Ingeborg Bullivant est la fille d’un évêque anglais. Son père, égoïste et tyrannique, considère sa fille comme sa secrétaire et estime qu’elle ne se mariera jamais. Elle n’est effectivement pas aussi jolie que sa soeur Judith et elle a développé un caractère docile et effacée. Jusqu’au jour où Ingeborg est envoyée à Londres pour soigner une rage de dent. Le problème est rapidement réglé mais la jeune femme n’a guère envie de retrouver son foyer étouffant. Passant devant une agence de voyage, elle s’inscrit sur un coup de tête pour un séjour à Lucerne. Ingeborg s’offre plusieurs jours de liberté totale loin du monceau de lettres reçues par son père et auquel elle doit répondre. Durant le voyage, elle rencontre le pasteur allemand Her Drummel. Contre toute attente, il s’entiche d’elle et lui demande de l’épouser. L’installation d’Ingeborg dans une petite ville de Prusse se révèlera pour le moins compliqué.
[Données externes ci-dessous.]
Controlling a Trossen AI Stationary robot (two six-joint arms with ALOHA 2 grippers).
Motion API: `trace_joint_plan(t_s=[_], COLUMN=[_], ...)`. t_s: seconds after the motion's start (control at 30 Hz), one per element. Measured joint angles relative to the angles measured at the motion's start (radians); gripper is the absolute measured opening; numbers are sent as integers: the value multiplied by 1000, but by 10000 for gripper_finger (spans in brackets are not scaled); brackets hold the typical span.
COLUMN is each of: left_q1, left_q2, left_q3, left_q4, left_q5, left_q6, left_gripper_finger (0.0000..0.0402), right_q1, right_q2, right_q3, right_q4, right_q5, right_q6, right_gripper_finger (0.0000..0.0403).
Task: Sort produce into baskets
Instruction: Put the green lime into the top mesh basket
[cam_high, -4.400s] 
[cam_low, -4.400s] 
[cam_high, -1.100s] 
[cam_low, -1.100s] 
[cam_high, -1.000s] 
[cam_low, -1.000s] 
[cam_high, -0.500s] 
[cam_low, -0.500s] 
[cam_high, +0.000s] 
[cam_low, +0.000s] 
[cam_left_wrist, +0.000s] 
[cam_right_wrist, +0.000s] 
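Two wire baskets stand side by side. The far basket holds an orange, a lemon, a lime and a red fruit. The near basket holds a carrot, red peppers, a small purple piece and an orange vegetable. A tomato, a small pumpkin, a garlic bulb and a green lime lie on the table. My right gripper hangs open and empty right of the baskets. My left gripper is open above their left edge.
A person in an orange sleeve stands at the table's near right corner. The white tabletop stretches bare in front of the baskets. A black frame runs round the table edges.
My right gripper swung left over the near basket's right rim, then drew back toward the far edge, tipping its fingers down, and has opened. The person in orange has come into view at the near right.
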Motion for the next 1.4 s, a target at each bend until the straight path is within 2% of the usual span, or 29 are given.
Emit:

Ecrit en 1914, « La femme du pasteur » décrit la vie d’Ingeborg, jeune femme candide, spontanée, sensible aux beautés de la nature qui l’entoure et nourrissant un certain optimisme quant à la vie qui l’attend. Malheureusement, que ce soit en Angleterre ou en Allemagne, la jeune femme devra plier devant les traditions, le devoir imposés aux femmes. Si la première partie du roman a parfois des airs de comédie (beaucoup de quiproquos et de malentendus dans les dialogues et une incompréhension des us et coutumes à son arrivée en Prusse), la deuxième partie se teinte rapidement de gravité et d’amertume. La place de la femme est très restreinte et contrainte. Le rôle d’Ingeborg est de procréer et de tenir sa maison. Elle sera d’ailleurs une profonde déception pour son mari : » Elle n’avait encore, pour autant qu’il le sache, volontairement mis ses bras une seule fois autour de son fils (…). Le bébé aurait pu être une fille pour toute la fierté qu’elle manifestait. Et la plus sainte fonction d’une mère, celle d’allaiter son enfant, au lieu d’être une joie constante, était une difficulté renouvelée et qui apparemment augmentait. » Elizabeth von Arnim tient des propos très modernes et lucides sur la maternité, l’accouchement et l’allaitement. Ingeborg, jeune femme plein de curiosité intellectuelle, n’a pas son mot à dire et malgré quelques moments lumineux où elle tente de s’émanciper, elle subit sa vie.
Même si le roman souffre de quelques longueurs, « La femme du pasteur » est poignant. Quelque soit le pays où elle réside, son héroïne doit se plier aux convenances et aux besoins des hommes. Encore une fois, il faut souligner la modernité des écrits d’Elizabeth von Arnim concernant la condition des femmes.